- She does not mention the role of platforms in perpetuating these problems, nor does she critique the power they hold or the values behind their designs
- She ignores power structures and focuses instead on working on students’ minds.
- Values of social justice
- Deep consciousness of the ways in which power and oppression work in the world and have historically worked in the world
We’re not fighting a misunderstanding between two parties with the same amount of power. We’re fighting active disinformation fueled by hate groups and spread by algorithms outside of our democratic control. boyd, who works for Microsoft Research, never once mentions a tech company or platform. At a minimum, we need to be literate about how those platforms shape our understanding of the world.But I’m going to circle back to something.
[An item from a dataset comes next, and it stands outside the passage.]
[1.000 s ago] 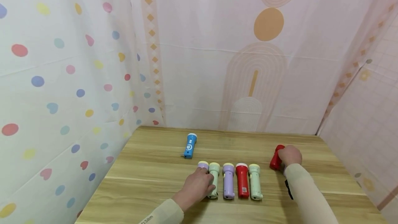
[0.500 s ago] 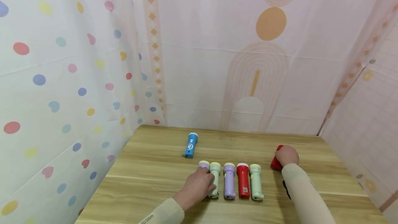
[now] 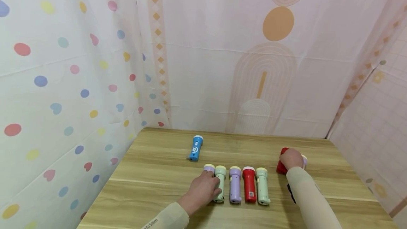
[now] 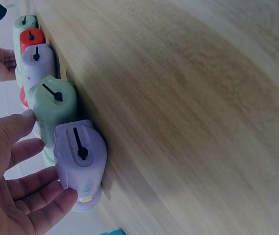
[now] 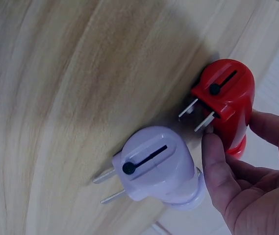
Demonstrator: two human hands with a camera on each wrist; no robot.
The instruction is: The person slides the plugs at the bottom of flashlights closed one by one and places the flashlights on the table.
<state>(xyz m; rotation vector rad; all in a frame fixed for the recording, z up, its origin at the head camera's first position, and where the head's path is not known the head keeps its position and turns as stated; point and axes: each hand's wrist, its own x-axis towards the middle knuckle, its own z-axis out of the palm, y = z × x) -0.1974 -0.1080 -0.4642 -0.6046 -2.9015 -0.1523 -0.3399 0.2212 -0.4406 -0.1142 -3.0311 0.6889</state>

Maybe it’s not directly there, but checking our own selection and confirmation bias is in itself helpful to developing a social justice orientation. As are danah boyd’s other recommendations (and I have no idea why she refers to them as cognitive strength because I’d never heard the term before and it sounds a bit off to me). Yes the platforms have power and it is oppressive power. But if the recipients of all the platforms produce are critical, empathetic individuals who care about social justice, and who also understands how platforms work… Wouldn’t those platforms wield less power over us? Danah boyd’s solution is missing the questioning of oppressive power structures while overly inflating the importance of individual agency. The problem with people who focus on agency is that they don’t keep in mind what Martha Nussbaum calls “combined capability” which is the ways in which the environment can restrict someone’s ability to do what they are capable of. Given what we know about algorithms and platforms, individuals’ agency is limited. But it’s not zero, and it’s worth working on. On the other hand, focusing only on the power of the platforms can make us despair because they are outside our circle of control and sometimes even sphere of influence. The platforms reproduce oppression because
- Oppression and injustice are already the status quo
- Algorithms and platforms sometimes mirror the status quo
- Algorithms and platforms sometimes exacerbate and amplify the injustice in the status quo
- People who work on these platforms and people who hold them accountable don’t have social justice as their bottom line
- Society has huge chunks of people who don’t have a problem seeing oppression and social injustice – as long as it’s mainly happening to someone else
- I think there’s a key difference between critical or literacy as a technical thing which can absolutely be used “wrong” vs critical as critical pedagogy meaning conscious of oppressive/unjust power structures
- We cannot work on individuals and ignore the broader power structures
- BUT ALSO we cannot just stop at critiquing the broader power structures. We need to also work at the individual level to nurture agency that can stand up to this broader injustice at the individual and colletive level, not just for advocacy. Otherwise, the power of the platforms becomes debilitating.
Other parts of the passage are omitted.